About this task
Using the listing below, keep only the lines with the word "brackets" and copy them.

Provided data
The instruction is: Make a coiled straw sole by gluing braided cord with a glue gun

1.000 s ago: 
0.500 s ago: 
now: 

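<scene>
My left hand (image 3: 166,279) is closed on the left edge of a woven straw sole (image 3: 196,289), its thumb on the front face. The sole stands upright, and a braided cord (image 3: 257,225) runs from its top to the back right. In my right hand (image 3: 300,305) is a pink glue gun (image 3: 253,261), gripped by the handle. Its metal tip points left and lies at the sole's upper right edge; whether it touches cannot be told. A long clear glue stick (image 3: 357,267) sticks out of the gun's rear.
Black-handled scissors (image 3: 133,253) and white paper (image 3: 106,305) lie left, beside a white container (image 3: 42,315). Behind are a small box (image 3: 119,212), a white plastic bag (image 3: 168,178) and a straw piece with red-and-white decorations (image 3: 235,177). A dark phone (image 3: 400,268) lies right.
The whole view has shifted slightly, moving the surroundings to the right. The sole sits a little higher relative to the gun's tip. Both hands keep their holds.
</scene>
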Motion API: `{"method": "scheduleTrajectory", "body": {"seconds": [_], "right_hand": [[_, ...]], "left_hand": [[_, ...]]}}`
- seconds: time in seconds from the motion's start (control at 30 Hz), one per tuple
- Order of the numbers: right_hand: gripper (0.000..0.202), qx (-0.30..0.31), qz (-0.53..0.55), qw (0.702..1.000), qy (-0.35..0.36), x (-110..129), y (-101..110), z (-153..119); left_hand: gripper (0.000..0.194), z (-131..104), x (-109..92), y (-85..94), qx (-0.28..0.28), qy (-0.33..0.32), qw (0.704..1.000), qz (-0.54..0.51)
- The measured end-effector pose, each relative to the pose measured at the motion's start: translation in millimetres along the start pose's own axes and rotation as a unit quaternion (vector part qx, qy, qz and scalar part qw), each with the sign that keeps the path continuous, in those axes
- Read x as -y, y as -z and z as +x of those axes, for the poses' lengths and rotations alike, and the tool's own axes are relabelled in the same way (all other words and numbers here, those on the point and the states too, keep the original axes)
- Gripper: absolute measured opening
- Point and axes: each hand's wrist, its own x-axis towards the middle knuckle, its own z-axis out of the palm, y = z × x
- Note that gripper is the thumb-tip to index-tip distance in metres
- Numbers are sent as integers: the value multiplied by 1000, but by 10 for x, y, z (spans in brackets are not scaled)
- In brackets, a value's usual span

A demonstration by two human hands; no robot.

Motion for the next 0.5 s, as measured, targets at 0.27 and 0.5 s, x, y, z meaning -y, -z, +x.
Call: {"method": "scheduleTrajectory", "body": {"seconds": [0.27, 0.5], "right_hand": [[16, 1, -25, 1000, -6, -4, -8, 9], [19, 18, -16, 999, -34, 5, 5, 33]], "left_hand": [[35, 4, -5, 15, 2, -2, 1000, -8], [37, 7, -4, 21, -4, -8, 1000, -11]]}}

Task result
- Numbers are sent as integers: the value multiplied by 1000, but by 10 for x, y, z (spans in brackets are not scaled)
- In brackets, a value's usual span

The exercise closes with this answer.